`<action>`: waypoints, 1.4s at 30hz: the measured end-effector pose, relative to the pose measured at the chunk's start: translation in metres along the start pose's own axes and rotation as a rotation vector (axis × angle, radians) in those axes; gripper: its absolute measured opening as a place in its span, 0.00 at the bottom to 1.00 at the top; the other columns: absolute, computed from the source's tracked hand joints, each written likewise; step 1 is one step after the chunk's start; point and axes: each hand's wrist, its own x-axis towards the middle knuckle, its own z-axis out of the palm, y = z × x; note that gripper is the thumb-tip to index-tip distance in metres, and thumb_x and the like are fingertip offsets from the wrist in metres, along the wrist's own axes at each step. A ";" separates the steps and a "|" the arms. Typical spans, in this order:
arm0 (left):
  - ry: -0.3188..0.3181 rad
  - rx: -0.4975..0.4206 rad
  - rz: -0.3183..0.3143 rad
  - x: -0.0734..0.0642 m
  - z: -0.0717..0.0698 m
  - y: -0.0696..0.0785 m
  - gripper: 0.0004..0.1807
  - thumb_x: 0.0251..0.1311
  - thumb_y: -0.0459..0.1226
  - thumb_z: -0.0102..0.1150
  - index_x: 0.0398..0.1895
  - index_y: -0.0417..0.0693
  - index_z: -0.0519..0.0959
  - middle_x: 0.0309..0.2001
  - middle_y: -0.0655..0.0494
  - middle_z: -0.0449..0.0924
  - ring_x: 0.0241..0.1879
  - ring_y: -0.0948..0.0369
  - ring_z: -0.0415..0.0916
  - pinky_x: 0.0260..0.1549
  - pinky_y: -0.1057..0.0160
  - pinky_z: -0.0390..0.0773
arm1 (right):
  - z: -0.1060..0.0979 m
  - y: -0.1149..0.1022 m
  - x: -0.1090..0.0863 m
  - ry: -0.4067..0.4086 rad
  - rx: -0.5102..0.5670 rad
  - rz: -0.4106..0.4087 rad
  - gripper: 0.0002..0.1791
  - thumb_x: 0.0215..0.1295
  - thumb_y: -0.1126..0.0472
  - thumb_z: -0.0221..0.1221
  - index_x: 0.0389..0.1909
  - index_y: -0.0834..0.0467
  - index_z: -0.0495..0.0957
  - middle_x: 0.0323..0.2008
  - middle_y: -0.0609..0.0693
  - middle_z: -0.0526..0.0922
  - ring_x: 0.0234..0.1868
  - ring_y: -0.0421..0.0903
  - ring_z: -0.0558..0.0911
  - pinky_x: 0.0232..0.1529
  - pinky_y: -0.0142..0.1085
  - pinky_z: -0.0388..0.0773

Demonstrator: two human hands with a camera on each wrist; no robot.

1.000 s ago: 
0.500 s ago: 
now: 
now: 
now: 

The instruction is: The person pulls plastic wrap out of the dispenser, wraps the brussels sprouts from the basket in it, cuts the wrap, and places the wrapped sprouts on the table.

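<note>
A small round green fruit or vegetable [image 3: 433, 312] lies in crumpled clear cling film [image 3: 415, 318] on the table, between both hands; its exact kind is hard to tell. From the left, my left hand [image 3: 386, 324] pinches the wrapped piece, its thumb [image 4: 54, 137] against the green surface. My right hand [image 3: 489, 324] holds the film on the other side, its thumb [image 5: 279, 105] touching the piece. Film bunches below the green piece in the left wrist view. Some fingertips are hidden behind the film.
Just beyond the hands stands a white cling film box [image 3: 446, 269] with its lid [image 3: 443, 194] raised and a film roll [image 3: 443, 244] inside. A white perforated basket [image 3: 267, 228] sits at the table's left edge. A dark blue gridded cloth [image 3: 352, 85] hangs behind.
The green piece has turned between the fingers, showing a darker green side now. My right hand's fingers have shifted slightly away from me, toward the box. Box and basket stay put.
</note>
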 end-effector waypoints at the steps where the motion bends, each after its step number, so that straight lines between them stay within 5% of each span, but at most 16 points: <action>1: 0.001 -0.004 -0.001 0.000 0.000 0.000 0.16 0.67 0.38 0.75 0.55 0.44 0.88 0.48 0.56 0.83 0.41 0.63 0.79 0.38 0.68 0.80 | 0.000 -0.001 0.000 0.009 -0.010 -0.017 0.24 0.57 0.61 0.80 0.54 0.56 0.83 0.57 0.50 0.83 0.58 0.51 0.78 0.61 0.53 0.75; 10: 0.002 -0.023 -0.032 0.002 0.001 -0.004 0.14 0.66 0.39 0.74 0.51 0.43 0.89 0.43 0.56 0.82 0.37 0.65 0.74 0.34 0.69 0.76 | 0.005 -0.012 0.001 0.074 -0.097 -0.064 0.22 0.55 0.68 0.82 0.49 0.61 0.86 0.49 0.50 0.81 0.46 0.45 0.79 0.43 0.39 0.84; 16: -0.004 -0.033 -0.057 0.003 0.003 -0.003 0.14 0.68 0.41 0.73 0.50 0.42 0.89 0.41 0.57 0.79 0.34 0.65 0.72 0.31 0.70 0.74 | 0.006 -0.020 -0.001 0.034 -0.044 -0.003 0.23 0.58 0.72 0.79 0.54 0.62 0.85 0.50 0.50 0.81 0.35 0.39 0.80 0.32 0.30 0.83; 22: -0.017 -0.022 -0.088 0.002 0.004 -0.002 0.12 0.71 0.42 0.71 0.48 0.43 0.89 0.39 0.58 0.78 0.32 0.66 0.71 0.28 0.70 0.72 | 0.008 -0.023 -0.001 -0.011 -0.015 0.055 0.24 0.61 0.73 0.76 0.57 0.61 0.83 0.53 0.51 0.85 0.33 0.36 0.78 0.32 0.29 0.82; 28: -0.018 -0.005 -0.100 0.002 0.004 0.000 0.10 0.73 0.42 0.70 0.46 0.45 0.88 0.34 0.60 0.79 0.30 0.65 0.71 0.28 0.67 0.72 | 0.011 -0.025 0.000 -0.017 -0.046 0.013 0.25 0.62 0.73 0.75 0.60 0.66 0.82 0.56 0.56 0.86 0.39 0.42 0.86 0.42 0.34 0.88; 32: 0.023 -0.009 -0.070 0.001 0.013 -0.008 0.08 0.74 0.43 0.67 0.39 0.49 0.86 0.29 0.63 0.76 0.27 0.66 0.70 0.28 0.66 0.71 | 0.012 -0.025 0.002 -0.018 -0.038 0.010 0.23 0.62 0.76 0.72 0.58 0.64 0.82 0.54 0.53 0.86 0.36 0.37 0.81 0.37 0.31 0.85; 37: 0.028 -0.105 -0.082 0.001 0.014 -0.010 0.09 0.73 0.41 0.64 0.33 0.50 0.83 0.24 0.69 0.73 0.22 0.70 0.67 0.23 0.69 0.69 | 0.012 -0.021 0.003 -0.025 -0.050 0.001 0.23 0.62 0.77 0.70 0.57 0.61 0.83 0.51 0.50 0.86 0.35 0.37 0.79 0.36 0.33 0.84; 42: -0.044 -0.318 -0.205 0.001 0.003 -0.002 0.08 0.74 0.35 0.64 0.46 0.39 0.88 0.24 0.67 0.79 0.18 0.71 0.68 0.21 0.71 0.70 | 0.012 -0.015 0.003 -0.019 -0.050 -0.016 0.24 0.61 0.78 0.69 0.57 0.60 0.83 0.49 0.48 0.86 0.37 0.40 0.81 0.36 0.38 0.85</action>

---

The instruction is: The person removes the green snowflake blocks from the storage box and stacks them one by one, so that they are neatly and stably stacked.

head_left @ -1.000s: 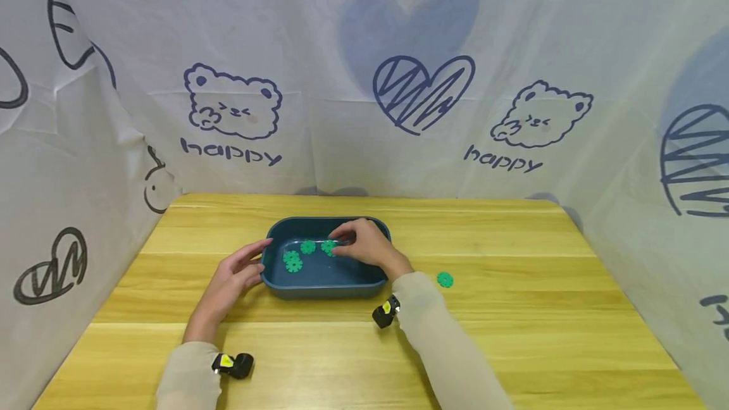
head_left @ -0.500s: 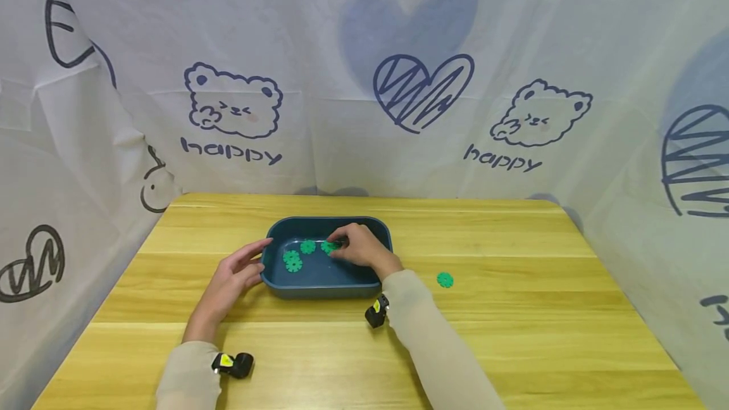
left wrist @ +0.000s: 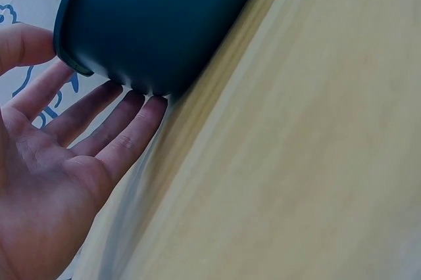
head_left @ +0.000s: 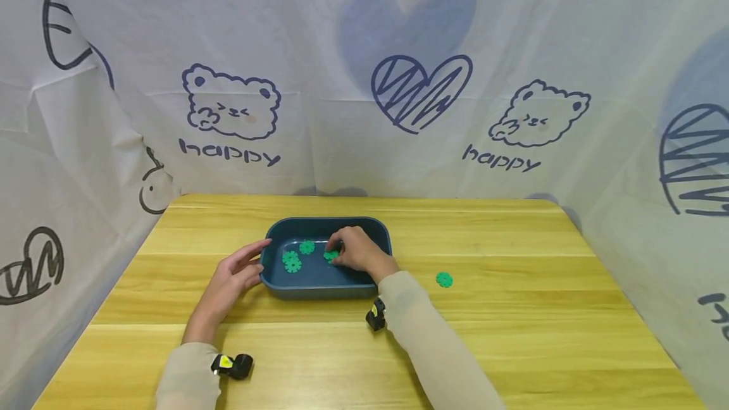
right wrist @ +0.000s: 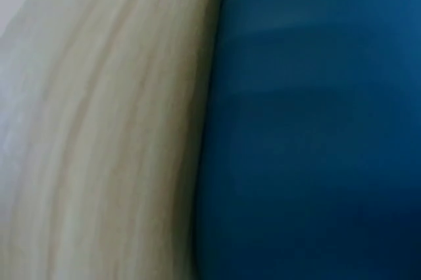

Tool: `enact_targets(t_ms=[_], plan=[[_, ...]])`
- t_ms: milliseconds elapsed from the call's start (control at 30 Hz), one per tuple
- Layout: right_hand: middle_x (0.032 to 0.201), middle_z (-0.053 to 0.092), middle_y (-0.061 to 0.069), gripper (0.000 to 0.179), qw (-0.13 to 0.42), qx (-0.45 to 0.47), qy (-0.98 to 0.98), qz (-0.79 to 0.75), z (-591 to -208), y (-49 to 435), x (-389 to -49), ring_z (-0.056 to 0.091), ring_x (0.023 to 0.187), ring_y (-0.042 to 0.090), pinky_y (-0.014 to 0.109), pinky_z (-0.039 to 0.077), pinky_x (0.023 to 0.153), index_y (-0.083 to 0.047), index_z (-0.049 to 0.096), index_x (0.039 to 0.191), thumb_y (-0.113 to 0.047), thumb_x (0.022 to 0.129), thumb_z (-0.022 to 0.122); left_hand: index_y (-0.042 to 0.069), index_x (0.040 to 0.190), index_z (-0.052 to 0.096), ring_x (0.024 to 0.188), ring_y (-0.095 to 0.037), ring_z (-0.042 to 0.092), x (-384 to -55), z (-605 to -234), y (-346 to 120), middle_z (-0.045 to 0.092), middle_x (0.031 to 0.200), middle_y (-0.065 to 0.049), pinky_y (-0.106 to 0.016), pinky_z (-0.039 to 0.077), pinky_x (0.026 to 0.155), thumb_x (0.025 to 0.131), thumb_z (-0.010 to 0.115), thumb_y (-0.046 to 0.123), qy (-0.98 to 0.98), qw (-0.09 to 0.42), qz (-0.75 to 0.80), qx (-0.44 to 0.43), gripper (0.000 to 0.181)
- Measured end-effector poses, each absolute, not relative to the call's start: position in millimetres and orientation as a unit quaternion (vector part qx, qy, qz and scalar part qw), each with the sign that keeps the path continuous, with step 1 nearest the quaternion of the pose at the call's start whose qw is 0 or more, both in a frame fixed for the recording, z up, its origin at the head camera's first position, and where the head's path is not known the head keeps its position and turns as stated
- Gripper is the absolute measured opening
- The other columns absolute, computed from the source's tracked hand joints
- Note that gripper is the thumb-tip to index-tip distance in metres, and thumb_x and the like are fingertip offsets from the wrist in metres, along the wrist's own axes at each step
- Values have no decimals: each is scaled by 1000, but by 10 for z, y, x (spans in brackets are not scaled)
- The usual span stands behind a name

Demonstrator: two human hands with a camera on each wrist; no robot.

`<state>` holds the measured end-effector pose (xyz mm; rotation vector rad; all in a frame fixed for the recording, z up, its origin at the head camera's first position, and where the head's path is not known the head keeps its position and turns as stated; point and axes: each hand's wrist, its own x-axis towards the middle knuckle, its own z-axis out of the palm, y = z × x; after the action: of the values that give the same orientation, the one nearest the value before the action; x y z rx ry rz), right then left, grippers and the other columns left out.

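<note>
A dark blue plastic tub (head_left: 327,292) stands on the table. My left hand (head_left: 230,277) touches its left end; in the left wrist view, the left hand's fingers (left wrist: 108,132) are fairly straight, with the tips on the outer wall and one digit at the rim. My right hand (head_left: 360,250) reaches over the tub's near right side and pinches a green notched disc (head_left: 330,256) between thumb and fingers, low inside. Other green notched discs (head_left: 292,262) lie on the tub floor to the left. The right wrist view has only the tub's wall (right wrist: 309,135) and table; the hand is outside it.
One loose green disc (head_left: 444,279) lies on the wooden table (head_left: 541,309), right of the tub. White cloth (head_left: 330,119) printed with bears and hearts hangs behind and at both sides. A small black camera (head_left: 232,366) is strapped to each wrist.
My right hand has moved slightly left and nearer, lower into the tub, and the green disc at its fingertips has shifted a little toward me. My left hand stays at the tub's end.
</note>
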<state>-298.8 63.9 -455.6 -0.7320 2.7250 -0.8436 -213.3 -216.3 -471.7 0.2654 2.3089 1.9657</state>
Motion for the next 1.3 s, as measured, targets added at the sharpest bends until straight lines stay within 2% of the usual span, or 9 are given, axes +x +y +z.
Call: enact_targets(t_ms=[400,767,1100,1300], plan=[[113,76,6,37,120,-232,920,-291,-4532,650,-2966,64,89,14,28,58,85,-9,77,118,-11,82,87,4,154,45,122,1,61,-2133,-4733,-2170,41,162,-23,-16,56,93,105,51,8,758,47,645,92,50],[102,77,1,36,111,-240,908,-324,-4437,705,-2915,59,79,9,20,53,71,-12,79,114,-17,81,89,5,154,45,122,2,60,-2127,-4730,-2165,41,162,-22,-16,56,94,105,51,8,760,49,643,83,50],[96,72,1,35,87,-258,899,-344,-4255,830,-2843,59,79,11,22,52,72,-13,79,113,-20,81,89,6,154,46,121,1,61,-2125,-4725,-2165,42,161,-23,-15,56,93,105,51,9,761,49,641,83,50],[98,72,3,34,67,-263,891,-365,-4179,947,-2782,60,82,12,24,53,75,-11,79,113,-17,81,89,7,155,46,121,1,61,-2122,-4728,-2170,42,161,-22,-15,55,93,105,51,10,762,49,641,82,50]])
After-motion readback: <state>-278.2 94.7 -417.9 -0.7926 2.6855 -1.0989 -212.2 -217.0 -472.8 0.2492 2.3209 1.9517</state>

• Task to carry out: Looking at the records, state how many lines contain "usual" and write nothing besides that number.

• Solution to this exercise: 2